The Rate for Annual Leave is determined by comparing the employee's hourly Base Pay Rate, the Ordinary Pay Rate, Average Rate 1, and Average Rate 2. The highest value among the four is used for the employee's Rate for Annual Leave.
Pay Rates | Value |
---|---|
|
41.6007 |
|
42.2257 |
|
48.7509 |
|
35.5607 |
|
48.7509 |
- Setup an Ordinary Pay Code Record.
The setup of the Ordinary Pay is used to link between employees and the earnings which are to be linked for the purposes of calculating an Ordinary Pay Record. - Use the Linked Earnings window, to link the required earnings codes to the Ordinary Pay Record.
Allowance/Deduction Codes are used to add to an Ordinary Pay Code record. - Setup an Average Rate Rule to be used as part of the processing of Annual Leave Calculations. One for a 4 week average and one for 52 week average.
- Add the Average Rate Code or the Ordinary Pay Code created to the employee Payment Details window.
-
Add Rate for Annual Leave as the Pay Rate To Use on the Hours Type Code used for processing Annual Leave.
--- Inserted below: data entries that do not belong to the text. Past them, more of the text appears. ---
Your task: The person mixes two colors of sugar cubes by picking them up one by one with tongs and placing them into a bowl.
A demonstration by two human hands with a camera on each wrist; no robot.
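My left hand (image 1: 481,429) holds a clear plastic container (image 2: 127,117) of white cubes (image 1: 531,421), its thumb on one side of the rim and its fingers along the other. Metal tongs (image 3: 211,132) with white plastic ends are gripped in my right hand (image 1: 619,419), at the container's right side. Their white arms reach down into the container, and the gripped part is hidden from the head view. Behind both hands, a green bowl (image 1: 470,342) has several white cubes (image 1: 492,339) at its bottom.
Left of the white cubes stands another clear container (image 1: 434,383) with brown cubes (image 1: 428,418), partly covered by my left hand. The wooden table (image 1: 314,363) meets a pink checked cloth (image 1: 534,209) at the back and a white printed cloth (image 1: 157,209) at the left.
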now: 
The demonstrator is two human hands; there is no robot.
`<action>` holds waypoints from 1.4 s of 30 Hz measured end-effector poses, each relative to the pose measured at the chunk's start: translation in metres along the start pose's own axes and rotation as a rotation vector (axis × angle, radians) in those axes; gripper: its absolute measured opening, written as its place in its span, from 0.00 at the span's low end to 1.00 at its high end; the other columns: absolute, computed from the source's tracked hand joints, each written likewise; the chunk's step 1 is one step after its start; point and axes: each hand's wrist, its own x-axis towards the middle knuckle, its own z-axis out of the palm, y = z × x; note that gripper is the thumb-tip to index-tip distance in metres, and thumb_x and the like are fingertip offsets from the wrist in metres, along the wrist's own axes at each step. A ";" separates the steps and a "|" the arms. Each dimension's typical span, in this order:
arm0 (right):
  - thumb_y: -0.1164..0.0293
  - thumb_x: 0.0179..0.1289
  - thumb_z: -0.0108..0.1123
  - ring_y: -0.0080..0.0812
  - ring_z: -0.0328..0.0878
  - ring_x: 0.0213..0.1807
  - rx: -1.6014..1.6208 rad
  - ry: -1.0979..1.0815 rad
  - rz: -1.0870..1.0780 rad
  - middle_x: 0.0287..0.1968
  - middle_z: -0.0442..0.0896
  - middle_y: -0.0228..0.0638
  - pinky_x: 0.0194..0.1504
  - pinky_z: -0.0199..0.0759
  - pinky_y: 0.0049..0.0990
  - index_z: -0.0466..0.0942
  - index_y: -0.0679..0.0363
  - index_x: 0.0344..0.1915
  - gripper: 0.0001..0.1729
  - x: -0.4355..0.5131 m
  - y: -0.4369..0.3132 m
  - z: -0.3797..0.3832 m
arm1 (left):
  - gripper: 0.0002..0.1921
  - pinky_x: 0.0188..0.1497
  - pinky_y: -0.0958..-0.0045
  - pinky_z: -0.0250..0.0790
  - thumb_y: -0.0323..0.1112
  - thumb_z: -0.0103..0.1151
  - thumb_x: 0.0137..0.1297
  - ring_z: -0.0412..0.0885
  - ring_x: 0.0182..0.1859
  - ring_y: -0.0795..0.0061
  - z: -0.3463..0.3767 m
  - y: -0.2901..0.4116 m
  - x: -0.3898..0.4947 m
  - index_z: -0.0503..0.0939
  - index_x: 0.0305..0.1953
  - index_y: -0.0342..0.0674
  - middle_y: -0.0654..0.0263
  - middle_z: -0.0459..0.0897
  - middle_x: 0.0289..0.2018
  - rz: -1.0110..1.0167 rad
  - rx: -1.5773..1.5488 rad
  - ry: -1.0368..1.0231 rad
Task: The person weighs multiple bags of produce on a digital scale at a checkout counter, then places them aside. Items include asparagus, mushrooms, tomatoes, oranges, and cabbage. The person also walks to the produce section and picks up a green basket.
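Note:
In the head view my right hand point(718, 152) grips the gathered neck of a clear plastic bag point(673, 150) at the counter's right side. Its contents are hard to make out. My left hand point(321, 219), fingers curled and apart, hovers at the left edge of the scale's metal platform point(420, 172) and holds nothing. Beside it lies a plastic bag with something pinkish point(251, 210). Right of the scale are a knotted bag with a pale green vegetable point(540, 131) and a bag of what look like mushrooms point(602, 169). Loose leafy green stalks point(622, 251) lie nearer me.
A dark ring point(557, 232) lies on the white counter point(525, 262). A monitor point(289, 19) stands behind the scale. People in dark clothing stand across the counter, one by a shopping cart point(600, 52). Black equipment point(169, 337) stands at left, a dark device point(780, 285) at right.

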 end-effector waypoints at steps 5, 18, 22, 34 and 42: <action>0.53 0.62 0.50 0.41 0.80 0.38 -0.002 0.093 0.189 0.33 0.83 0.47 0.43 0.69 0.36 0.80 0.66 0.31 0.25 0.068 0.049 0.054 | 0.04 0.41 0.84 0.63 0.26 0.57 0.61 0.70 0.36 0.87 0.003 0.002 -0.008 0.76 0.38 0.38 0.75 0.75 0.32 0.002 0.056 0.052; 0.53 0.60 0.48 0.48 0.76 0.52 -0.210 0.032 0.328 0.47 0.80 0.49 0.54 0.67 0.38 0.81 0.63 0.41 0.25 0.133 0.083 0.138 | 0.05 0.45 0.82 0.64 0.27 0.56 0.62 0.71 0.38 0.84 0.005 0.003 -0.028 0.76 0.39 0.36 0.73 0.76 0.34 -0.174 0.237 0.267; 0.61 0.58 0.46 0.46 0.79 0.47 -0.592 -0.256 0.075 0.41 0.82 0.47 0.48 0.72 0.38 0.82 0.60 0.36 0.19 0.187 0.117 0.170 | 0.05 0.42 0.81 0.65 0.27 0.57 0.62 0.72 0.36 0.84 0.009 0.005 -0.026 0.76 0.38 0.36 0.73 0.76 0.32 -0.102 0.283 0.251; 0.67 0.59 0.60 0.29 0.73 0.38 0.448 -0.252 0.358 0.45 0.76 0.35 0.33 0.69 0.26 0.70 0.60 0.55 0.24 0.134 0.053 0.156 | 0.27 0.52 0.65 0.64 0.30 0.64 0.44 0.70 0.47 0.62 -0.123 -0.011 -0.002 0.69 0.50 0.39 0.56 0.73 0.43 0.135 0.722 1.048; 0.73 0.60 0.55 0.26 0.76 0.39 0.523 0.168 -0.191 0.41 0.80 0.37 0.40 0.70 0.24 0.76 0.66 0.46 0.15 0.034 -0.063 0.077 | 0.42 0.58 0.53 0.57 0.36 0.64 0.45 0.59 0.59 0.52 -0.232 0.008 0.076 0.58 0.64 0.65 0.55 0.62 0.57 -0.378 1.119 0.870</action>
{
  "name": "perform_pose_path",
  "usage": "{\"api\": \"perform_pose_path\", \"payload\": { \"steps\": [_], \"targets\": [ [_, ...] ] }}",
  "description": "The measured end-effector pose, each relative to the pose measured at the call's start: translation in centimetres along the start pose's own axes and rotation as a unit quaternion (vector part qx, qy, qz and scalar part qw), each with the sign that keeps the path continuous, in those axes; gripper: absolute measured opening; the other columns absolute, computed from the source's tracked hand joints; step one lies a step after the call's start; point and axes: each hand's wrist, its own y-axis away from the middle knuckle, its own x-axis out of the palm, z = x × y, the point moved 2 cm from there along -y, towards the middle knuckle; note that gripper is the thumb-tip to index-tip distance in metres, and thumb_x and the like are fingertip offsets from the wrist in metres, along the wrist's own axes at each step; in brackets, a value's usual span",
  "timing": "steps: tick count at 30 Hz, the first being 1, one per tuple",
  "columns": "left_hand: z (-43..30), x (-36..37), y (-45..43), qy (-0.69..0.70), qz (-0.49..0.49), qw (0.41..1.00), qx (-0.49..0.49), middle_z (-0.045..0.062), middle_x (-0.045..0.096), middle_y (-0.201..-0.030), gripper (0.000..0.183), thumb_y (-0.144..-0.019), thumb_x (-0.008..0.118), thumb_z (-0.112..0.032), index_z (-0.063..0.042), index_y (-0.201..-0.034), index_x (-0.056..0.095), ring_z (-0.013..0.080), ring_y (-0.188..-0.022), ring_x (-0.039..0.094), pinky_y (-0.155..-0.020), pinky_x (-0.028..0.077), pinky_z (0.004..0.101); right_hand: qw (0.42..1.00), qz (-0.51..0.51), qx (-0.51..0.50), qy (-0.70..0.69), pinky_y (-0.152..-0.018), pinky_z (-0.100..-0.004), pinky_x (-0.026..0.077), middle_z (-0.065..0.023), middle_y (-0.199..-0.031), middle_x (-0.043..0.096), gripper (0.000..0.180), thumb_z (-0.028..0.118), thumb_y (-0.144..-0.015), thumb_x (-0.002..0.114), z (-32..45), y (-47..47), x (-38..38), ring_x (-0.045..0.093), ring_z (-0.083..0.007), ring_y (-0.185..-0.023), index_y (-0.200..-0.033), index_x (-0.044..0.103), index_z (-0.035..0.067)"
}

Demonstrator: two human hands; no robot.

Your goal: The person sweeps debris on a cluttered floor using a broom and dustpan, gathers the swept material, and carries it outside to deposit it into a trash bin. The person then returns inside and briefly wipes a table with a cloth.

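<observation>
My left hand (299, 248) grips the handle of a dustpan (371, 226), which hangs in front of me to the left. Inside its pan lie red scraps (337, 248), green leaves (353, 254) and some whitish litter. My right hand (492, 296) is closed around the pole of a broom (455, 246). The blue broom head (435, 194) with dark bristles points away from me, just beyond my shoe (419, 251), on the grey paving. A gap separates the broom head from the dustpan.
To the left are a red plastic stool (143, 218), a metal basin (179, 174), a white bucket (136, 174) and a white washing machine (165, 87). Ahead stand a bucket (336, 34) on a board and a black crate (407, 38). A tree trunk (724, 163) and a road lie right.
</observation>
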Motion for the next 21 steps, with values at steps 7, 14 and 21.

- After the Calculate Average Rates process has run, the determined Rate for Annual Leave is displayed on the employee's Other Payment Details screen.
NOTE: Since the Ordinary Pay Rate is used to determine the Rate for Annual Leave, the Calculate Ordinary Pay process should be run prior the Calculate Average Rates process.
To set up an alternative calculation comparing two Pay Rates, Calculation Methods can be used.
- Setup a Calculation Method to use the Average Rate or the Ordinary Pay Rate.
Two calculation methods must be put in place which are then set to compare to one another.
Even though there is one Ordinary Pay code or Average Rate code setup, only one Calculation Method is needed.
The first step is to setup a calculation method to use the Average Rate Rule in the Pay Rate to Use field.
The second step is to setup a calculation method to use the Ordinary Pay Rate in the Pay Rate to Use field.
The third step is to go back to the first calculation method and add the comparison to the second calculation method. Enter a G in the Use Greater or Lessor of field. This means that the calculation method which results in the higher rate of pay will be used. - Add the calculation method to the Hours Type Code used for the Leave, if the calculation method is to be used for all employees who are paid with this code. On the Hours Type code, set the Default Calc Method to point to the first calculation method that holds the comparison to the second Calculation Method.